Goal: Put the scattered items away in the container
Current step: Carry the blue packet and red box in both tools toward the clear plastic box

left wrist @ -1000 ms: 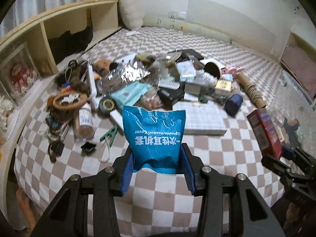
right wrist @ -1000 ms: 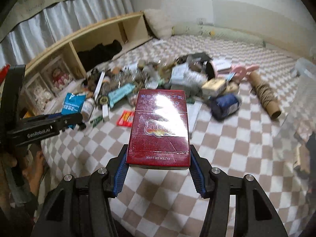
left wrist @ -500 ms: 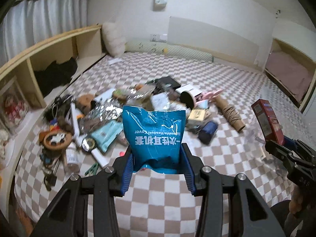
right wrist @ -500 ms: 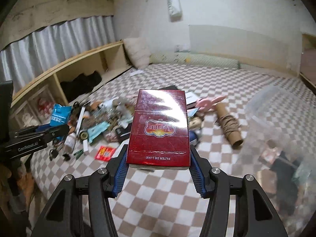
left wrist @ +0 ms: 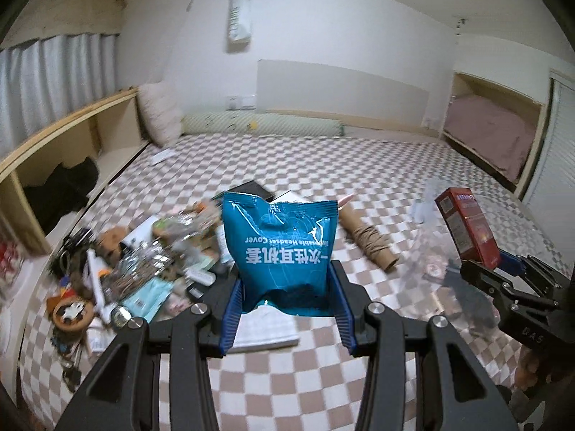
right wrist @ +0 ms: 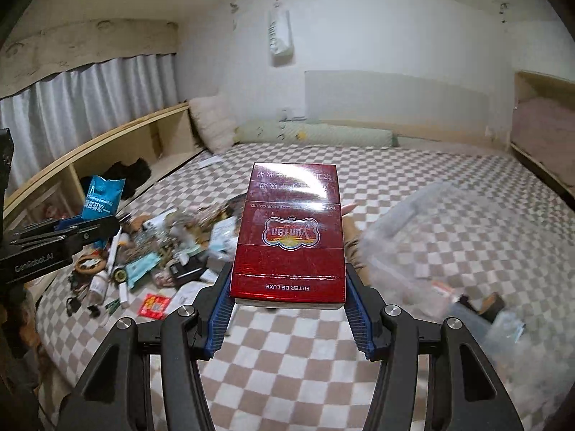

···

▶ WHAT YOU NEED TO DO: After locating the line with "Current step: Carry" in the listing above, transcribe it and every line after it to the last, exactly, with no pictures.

▶ WRITTEN RESPONSE:
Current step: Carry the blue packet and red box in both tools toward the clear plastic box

left wrist @ -1000 ms: 
right wrist @ -1000 ms: 
left wrist @ -500 ms: 
right wrist @ -500 ms: 
left wrist @ +0 ms: 
right wrist @ +0 ms: 

No additional output will be produced.